A series of clocks with mechanisms suspended from wires connected to plywood frames will be presented as part of the first museum exhibition dedicated to the work of Argentinian designer Daniel Weil at London's Design Museum (+ slideshow).
The exhibition, which opens on 14 May, is called Daniel Weil and the Art of Design and will provide an overview of Weil's 30 year career in the design industry, from his studies at the Royal College of Art to his role at multidisciplinary design consultancy Pentagram.
As well as the collection of three clocks, which were designed specially for the exhibition, it will include sketchbooks and archival material relating to some of Weil's best-known designs, including his Bag Radio, a deconstructed radio contained in a transparent plastic bag that he developed in 1981.

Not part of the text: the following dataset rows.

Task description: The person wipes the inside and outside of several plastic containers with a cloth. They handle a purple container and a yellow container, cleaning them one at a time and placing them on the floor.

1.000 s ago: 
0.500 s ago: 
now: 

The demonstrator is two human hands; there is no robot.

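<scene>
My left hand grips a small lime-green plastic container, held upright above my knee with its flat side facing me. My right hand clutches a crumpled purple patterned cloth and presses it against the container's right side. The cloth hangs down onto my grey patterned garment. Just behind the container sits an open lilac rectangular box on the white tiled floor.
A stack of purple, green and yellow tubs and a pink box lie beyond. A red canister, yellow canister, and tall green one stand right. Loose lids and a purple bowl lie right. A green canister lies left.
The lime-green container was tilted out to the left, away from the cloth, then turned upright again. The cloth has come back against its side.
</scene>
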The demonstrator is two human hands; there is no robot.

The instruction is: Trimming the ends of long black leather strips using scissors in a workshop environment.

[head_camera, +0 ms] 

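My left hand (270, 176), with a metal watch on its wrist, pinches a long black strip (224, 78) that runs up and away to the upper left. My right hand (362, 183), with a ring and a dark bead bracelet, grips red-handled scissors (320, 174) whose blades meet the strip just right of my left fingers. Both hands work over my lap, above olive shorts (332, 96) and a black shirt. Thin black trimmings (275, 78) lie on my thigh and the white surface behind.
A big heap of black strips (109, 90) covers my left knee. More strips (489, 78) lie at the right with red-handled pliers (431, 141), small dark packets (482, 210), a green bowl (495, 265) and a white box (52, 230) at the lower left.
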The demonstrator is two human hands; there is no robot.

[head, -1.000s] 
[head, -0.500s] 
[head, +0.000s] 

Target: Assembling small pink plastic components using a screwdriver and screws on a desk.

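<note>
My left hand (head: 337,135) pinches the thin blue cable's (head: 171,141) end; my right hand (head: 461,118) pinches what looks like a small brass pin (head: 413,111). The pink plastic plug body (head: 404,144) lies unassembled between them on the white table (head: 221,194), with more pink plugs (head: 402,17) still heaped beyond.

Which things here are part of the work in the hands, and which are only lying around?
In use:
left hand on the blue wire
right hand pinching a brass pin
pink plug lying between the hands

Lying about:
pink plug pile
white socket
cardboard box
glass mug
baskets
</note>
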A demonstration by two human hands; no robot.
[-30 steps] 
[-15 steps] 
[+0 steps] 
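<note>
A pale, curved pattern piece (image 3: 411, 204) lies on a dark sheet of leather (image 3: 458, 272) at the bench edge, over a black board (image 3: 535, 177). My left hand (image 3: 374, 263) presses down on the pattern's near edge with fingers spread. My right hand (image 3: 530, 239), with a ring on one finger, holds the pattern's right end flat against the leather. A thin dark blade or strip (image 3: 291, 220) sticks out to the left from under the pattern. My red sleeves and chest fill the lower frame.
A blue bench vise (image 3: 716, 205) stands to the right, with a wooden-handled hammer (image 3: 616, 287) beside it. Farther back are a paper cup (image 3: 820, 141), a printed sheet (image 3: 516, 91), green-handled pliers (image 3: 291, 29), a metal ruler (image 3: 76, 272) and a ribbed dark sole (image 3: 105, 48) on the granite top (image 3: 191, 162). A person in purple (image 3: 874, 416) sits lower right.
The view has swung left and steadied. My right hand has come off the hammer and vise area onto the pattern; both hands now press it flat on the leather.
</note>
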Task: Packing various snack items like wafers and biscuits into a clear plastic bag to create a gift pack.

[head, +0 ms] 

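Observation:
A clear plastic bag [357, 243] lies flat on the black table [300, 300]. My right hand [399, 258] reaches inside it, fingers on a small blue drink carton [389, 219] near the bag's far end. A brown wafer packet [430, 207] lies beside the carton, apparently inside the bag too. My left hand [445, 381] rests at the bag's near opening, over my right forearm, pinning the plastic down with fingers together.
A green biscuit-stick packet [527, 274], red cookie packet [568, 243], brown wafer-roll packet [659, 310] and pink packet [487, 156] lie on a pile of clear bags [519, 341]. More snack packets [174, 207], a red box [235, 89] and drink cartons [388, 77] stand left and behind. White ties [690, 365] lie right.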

"I decided when I was given the show that it wasn't just going to be a retrospective-type exhibition," Weil told Dezeen. "The purpose is to explain about my career and my thoughts about design so the focus is really on process, on trying to explain the things people don't see about design, the amount of work that goes into creating things and how to develop as a designer. I've done this for 33 years so I have a sort of perspective that hasn't really changed since I graduated."
Having moved to London in 1978 following the completion of an architecture degree in his native Buenos Aires, Weil studied industrial design at the Royal College of Art and graduated in 1981.
He set up a studio to develop his own projects, including a collection for the influential Postmodern design group Memphis in 1982, and worked for international brands including Alessi, Swatch, United Airlines and Knoll.
From the earliest stage of his career, he has been interested in the design of timepieces and has carried this on in recent projects including the one-off Clock for an Architect he created in 2010, which featured a house-shaped mechanism attached to a cog for setting the time by an elastic belt.
"In the way I see things as a designer I thought early on that the element of time is quite an important transformer of art and of science in the twentieth century but seemed to have bypassed our discipline," said Weil. "I use time as a subject to really represent the time we live in."
Similarly to the Clock for an Architect, the new timepieces are configured in unusual ways with the battery and mechanism clearly separated and connected by stainless steel wires.
"This new group [of clocks] tries to address how we relate now to machines and to instruments," Weil explained. "The clock has been so conventionally arranged behind the face and the identical quartz movement that's been around since the 1970s so I wanted to create this relationship between the movement and the power source."
The Power Lines design features a mechanism suspended from wires connected to two intersecting plywood frames that criss-cross and carry the current from a battery in a transparent perspex holder to the clock.
Instrument is arranged vertically with two wires intended to resemble the aesthetic of a stringed instrument such as a violin or harp.
The dynamic pattern of wires that support the mechanism of the By George clock was designed to evoke the constant motion of electrons in contemporary electronics. Spheres of painted beech reference George Nelson's Ball Clock design from 1948 but are scattered around the edges of the frame rather than arranged radially.
Each of the clock designs is being produced in a limited first edition of 50 pieces by London homewares brand By..., which will subsequently continue producing them as an unlimited run.
Time Machines: Daniel Weil and the art of design, curated by Martina Margetts, will be on show at the Design Museum from 14 May to 25 August.